The show manages to handle Patch’s demise in an interesting way, skipping the formulaic path of revenge and instead, asking Diego to consider how Patch would want her memory honored, how she would handle the situations he finds himself in following her death.
“Diego still finds a way to save the academy rather than bolting out and being this vigilante. It’s not just immediate gratification when it comes to avenging Patch, it’s more of, ‘What it is to be someone that protects the law and justice, in general?’ Diego at the beginning of the season, would not have thought about that. In my opinion, it’s a very beautiful arc that you don't see that often.”
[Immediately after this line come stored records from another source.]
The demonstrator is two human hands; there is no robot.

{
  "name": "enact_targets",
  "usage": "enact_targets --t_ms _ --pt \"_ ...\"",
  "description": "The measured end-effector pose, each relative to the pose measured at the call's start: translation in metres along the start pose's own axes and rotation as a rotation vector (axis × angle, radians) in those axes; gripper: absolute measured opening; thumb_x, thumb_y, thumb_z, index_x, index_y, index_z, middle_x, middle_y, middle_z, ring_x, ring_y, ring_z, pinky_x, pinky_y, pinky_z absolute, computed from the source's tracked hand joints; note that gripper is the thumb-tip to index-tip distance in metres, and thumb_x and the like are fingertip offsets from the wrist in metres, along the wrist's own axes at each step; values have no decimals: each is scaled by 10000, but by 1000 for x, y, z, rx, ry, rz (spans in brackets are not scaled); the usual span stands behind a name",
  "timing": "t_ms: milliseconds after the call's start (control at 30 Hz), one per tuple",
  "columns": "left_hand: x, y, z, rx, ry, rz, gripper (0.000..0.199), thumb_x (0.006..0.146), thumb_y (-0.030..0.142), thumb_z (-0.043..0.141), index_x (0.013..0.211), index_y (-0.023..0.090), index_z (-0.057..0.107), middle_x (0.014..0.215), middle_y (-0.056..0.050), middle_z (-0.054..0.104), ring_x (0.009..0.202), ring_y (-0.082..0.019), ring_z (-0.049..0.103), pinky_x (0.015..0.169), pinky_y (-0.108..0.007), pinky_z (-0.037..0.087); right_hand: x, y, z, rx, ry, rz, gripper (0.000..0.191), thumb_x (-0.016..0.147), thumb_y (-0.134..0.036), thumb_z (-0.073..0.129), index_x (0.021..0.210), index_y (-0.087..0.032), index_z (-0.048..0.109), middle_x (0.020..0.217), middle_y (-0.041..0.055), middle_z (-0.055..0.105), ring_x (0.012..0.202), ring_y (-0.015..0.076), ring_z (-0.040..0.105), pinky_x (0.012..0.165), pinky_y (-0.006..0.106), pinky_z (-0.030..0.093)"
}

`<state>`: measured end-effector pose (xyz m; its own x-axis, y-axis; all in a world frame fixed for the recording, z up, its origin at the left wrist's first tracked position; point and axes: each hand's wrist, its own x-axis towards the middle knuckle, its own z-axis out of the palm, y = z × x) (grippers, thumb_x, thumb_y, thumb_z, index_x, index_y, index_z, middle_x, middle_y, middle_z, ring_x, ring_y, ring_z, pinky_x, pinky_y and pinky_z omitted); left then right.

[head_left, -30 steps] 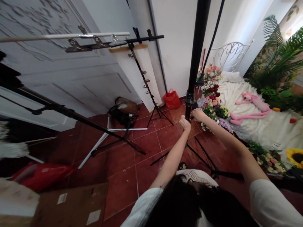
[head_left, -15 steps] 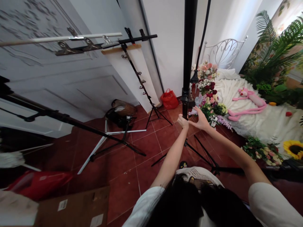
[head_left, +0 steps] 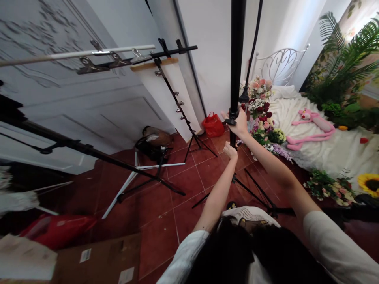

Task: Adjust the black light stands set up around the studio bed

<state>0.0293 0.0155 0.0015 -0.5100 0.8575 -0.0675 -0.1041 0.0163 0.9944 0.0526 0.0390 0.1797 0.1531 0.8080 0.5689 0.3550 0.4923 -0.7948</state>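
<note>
A black light stand (head_left: 237,59) rises upright in front of me, its pole running out of the top of the view. My left hand (head_left: 230,150) is closed round the thinner lower tube. Higher up, my right hand (head_left: 241,123) wraps the pole from behind at the dark locking collar (head_left: 232,116), and fingertips show on the pole's left side. The collar's knob points left. The stand's spread legs (head_left: 257,193) reach the red tiles near my feet. A black cable (head_left: 255,51) hangs just right of the pole.
Another black stand (head_left: 89,150) slants across the left. Behind it, a clipped white backdrop (head_left: 171,85) hangs from a small tripod. A red bag (head_left: 213,125) sits by the wall. Flowers (head_left: 262,106) and a bed with a pink plush toy (head_left: 318,125) are at right; a cardboard box (head_left: 103,256) lies lower left.
My right hand has moved up from beside the left hand to the locking collar and closed round the pole there. The collar's knob has turned to the left. My left hand stays on the lower tube.
</note>
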Motion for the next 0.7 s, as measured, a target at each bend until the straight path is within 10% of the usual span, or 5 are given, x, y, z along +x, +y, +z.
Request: enact_targets --t_ms 300,700 --pt "2 8 -2 -314 -70 -75 610 1013 557 327 581 191 555 617 -42 613 649 -154 632 687 -263 526 -20 36 5 -37 4 54 499 827 -643 730 1045 -234 545 866 25 647 890 248 678 863 417 556" --pt "15 -16 -15 -75 -112 -72 434 1045 311 392 743 151 659 657 -56 657 704 -169 635 771 -298 553 -83 78 9 40 -69 193 417 774 -551 745 966 -248 532 866 7 600 804 190 560 810 350 516"
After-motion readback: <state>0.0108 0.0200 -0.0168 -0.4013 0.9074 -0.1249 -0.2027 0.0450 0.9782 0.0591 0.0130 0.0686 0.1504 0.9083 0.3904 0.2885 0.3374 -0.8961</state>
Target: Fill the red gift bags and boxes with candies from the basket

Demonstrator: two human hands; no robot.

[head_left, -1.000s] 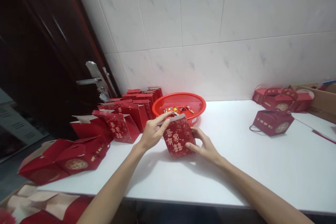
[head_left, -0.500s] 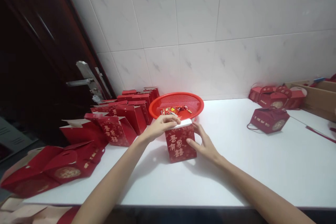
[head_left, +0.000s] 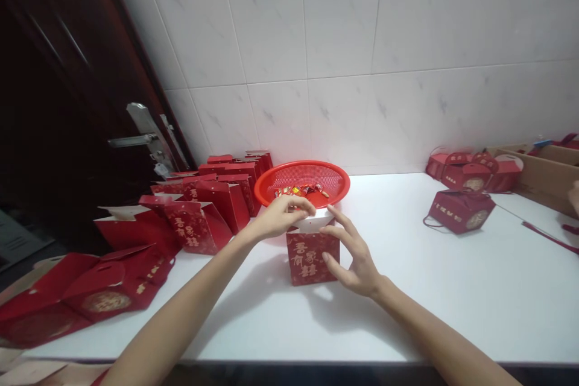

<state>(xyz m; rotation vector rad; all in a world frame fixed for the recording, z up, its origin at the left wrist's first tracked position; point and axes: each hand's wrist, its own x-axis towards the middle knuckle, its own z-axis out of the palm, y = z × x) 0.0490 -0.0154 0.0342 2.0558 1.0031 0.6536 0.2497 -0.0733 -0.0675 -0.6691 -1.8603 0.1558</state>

And Castañeda will have plenty of room to grow his character now that a second season has been confirmed. He became a bit of an internet sensation thanks to his skills on the dancefloor during the show’s iconic montage in the first episode of the season, a scene Castañeda was nervous to shoot. When we talk to Castañeda, a second season is still up in the air and the actor jokes he might have to start practicing again.
“I’m trying to see if I can do some [better] dance moves this time around.”